* WORK ORDER *
Write every line below out again exactly, images omitted.

* INFORMATION SHOWN *
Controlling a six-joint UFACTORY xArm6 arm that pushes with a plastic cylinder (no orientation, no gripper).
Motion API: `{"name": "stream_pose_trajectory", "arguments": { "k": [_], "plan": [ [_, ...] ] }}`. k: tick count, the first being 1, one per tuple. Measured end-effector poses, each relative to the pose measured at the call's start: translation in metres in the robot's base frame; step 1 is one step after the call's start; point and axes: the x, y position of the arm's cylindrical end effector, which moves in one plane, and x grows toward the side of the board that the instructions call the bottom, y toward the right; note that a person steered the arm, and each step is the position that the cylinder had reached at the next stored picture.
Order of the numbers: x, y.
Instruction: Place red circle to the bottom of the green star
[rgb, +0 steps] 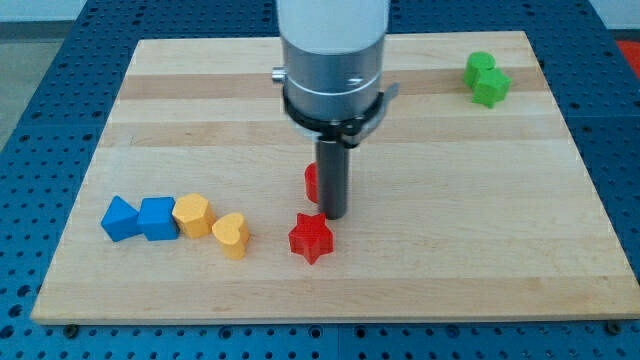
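Observation:
The red circle lies near the board's middle, mostly hidden behind my rod. My tip sits right against its right side. A red star lies just below and left of the tip. Two green blocks touch at the view's top right: the lower one looks star-like, and the shape of the upper one is unclear. They are far to the upper right of the tip.
A wooden board sits on a blue perforated table. At the lower left is a row of blocks: a blue block, a blue cube, a yellow block and a yellow heart.

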Motion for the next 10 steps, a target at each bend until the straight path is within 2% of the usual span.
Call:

* RESPONSE AREA *
Controlling a six-joint UFACTORY xArm6 arm that pushes with a plastic cylinder (no orientation, no gripper).
Motion API: `{"name": "stream_pose_trajectory", "arguments": { "k": [_], "plan": [ [_, ...] ] }}`. k: tick count, the first being 1, one per tuple. Measured end-effector poses, each relative to the pose measured at the call's start: translation in metres in the robot's base frame; step 1 is one step after the call's start; point and axes: the x, y position of the arm's cylindrical end effector, which moves in one plane, and x grows toward the side of the board that the instructions call the bottom, y toward the right; note that a person steered the arm, and each step is the position that the cylinder had reached at the next stored picture.
Order of the numbers: x, y.
Instruction: Place red circle to the bottom of the green star
[rgb, +0 steps] 
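Observation:
The red circle lies near the board's middle, mostly hidden behind my rod. My tip sits right against its right side. A red star lies just below and left of the tip. Two green blocks touch at the view's top right: the lower one looks star-like, and the shape of the upper one is unclear. They are far to the upper right of the tip.
A wooden board sits on a blue perforated table. At the lower left is a row of blocks: a blue block, a blue cube, a yellow block and a yellow heart.
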
Motion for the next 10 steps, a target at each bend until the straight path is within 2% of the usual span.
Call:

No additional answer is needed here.